6.    Si les choses ne se sont pas déroulées comme décrit plus haut, le Maître d'œuvre et/ou l'entreprise sont fautifs.

7.    Si l'entreprise n'a pas vérifié de manière contradictoire la température, l'hygrométrie de la pièce, celle de la dalle et des bois des lambourdes avant et au moment de la pose, il y a faute.

8.    S'il y a absence de jeux périmétriques et au droit des huisseries suffisants, il y a faute.

9.    S'il n'a pas été apposé sur la dalle un film protecteur pour éviter les éventuelles remontées capillaires, alors qu'il y a risque avéré, il y a faute.

10.  Si les procédures, consignes de chauffe et de surveillance de l'hygrométrie avant et après le pose ne vous ont pas été délivrées de manière claire et précise par écrit, il y a omission du devoir de conseil.

Si votre avocat est spécialisé dans le droit immobilier, vous pouvez imprimer et lui communiquer la totalité de ce que je viens d'écrire, il comprendra et saura quoi faire.

 

En ce qui me concerne, je ne peu pas aller au-delà sur ce Forum.

robby1

Publié par robby1 il y a 10 mois

Bonjour Boisphile,
C’est avec grande attention que j’ai lu vos derniers conseils, et vous en remercie cordialement.
Je vous rassure, et cela me rassure aussi, je n’ai pas commis la faute « de ramener ma science ». Je suis attiré par le bois, mais en parquet je n’y connais rien, et c’est bien l’attitude que j’ai depuis le début de l’affaire, celle d’un particulier qui ne s’y entend pas, et qui a confié un chantier aux professionnels.

Toutefois, j’essaie de comprendre en échangeant sur ce site, en lisant des articles sur internet, en discutant avec des parqueteurs et je suis amené malgré moi à acquérir quelques connaissances.

Par ailleurs le nouvel expert judiciaire me donne l’impression d’accorder de l’importance aux conditions atmosphériques post pose (d’où mes questions), alors que cela n’avait jamais été retenu et que les explications du désordre me semblent ailleurs. L’expert va t il bien le prendre en compte?

Bref, difficile de savoir quoi dire ou faire, on est tenté de se défendre mais votre conseil tombe à pic!

Je vais aussi suivre celui de partager avec mon avocat.

Il apparaît que cette situation est très fréquente.
J’invite alors tous les internautes qui nous lisent, à me faire part de tout information sur des affaires similaires. Je vais tâcher pour ma part de continuer ici mon témoignage.
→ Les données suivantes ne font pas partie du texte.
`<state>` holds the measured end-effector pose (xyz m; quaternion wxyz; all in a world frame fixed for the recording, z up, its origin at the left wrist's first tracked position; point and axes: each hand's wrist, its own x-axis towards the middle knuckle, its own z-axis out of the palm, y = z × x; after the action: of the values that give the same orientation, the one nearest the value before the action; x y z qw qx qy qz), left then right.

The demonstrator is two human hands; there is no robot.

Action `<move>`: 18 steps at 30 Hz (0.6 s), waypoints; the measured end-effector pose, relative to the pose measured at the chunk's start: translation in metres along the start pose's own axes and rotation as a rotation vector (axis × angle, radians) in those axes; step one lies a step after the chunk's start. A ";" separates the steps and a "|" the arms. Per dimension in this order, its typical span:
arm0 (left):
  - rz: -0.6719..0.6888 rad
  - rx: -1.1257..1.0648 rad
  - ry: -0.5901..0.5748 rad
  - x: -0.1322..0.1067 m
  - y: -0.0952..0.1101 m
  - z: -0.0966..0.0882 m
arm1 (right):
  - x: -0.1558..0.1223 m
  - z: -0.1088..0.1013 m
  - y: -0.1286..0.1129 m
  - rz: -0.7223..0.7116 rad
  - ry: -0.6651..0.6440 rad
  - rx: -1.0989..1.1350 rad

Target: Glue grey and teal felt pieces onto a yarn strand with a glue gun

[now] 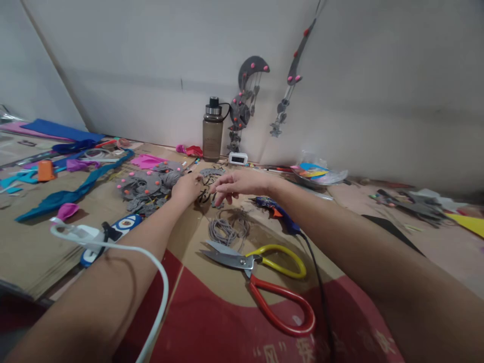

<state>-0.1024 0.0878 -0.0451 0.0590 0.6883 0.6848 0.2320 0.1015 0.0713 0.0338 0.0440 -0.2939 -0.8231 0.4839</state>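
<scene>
Both my arms reach forward over a cardboard-covered table [227, 292]. My left hand [186, 187] rests curled beside a heap of grey felt cut-outs with pink dots [151, 187]; its fingers are hidden. My right hand [236, 185] hovers with fingers spread and pointing down over small grey felt pieces [212, 174]. A coil of grey cord [227, 228] lies just below both hands. Scissors with one yellow and one red handle [260, 272] lie closer to me.
A blue glue gun [278, 214] with a black cable lies right of my right hand. A brown water bottle [213, 132] and small white clock [238, 158] stand by the wall. Blue felt strips [71, 194], a white cable [124, 249] and a plate of scraps [317, 175] surround them.
</scene>
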 end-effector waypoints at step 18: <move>0.137 0.012 -0.028 -0.013 0.006 -0.015 | 0.030 0.031 0.025 0.014 0.439 -0.926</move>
<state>-0.1021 0.0713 -0.0323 0.0484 0.7372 0.6364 0.2219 0.0769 0.0724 -0.0090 0.0779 -0.3827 -0.9206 -0.0046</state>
Merci Boisphile pour le temps que vous avez pris pour me répondre.

Boisphile

Publié par Boisphile il y a 10 mois

Je ne prends jamais d'expertise sur les parquets, tant c'est la "bouteille à l'encre".
Mon mail direct figure sur mon blog, je pense qu'il serait bon que vous passiez par lui désormais pour plus de confidentialité.